▶ ACTIVITY
Extract the full set of records, then give each one again exactly.

▶ Records from a collection
-=-=-
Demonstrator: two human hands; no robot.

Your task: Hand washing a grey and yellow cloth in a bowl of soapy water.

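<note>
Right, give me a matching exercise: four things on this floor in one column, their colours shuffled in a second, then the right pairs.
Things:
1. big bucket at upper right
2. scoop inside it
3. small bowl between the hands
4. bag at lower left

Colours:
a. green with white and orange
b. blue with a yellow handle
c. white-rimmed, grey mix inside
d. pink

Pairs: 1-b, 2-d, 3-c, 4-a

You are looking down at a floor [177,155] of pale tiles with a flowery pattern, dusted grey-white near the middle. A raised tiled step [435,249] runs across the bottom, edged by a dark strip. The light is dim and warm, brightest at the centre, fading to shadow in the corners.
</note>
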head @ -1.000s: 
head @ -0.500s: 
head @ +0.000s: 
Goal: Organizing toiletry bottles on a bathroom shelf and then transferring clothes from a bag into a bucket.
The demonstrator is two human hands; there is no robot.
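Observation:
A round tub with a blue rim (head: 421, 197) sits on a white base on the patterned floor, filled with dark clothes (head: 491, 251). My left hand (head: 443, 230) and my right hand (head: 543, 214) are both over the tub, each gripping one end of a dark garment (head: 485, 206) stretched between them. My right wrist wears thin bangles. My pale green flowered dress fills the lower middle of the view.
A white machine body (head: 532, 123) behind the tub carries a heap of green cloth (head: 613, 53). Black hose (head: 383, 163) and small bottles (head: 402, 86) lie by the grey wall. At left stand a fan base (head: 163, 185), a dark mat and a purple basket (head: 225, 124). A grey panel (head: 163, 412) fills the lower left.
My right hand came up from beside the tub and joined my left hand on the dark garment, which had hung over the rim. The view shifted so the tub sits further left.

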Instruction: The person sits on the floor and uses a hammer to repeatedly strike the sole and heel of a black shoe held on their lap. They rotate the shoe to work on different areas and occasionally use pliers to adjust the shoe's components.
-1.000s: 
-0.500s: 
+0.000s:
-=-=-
▶ RESULT FOR THIS EXERCISE
Demonstrator: two human hands; no robot.

Your task: Hand washing a grey and yellow cloth in a bowl of soapy water.

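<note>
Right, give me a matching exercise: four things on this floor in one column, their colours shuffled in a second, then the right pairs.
Things:
1. big bucket at upper right
2. scoop inside it
3. small bowl between the hands
4. bag at lower left

Colours:
a. green with white and orange
b. blue with a yellow handle
c. white-rimmed, grey mix inside
d. pink

Pairs: 1-b, 2-d, 3-c, 4-a

You are looking down at a floor [177,155] of pale tiles with a flowery pattern, dusted grey-white near the middle. A raised tiled step [435,249] runs across the bottom, edged by a dark strip. The light is dim and warm, brightest at the centre, fading to shadow in the corners.
</note>
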head @ -1.000s: 
head @ -0.500s: 
head @ +0.000s: 
Goal: Organizing toiletry bottles on a bathroom shelf and then transferring clothes from a bag into a bucket.
The demonstrator is two human hands; there is no robot.
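Observation:
A round tub with a blue rim (head: 421, 197) sits on a white base on the patterned floor, filled with dark clothes (head: 491, 251). My left hand (head: 443, 230) and my right hand (head: 543, 214) are both over the tub, each gripping one end of a dark garment (head: 485, 206) stretched between them. My right wrist wears thin bangles. My pale green flowered dress fills the lower middle of the view.
A white machine body (head: 532, 123) behind the tub carries a heap of green cloth (head: 613, 53). Black hose (head: 383, 163) and small bottles (head: 402, 86) lie by the grey wall. At left stand a fan base (head: 163, 185), a dark mat and a purple basket (head: 225, 124). A grey panel (head: 163, 412) fills the lower left.
My right hand came up from beside the tub and joined my left hand on the dark garment, which had hung over the rim. The view shifted so the tub sits further left.
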
Instruction: The person sits on the floor and uses a hammer to repeatedly strike the sole and heel of a black shoe held on their lap. They rotate the shoe to work on different areas and occasionally use pliers to adjust the shoe's components.
-1.000s: 
-0.500s: 
+0.000s:

No more work is left in this exercise.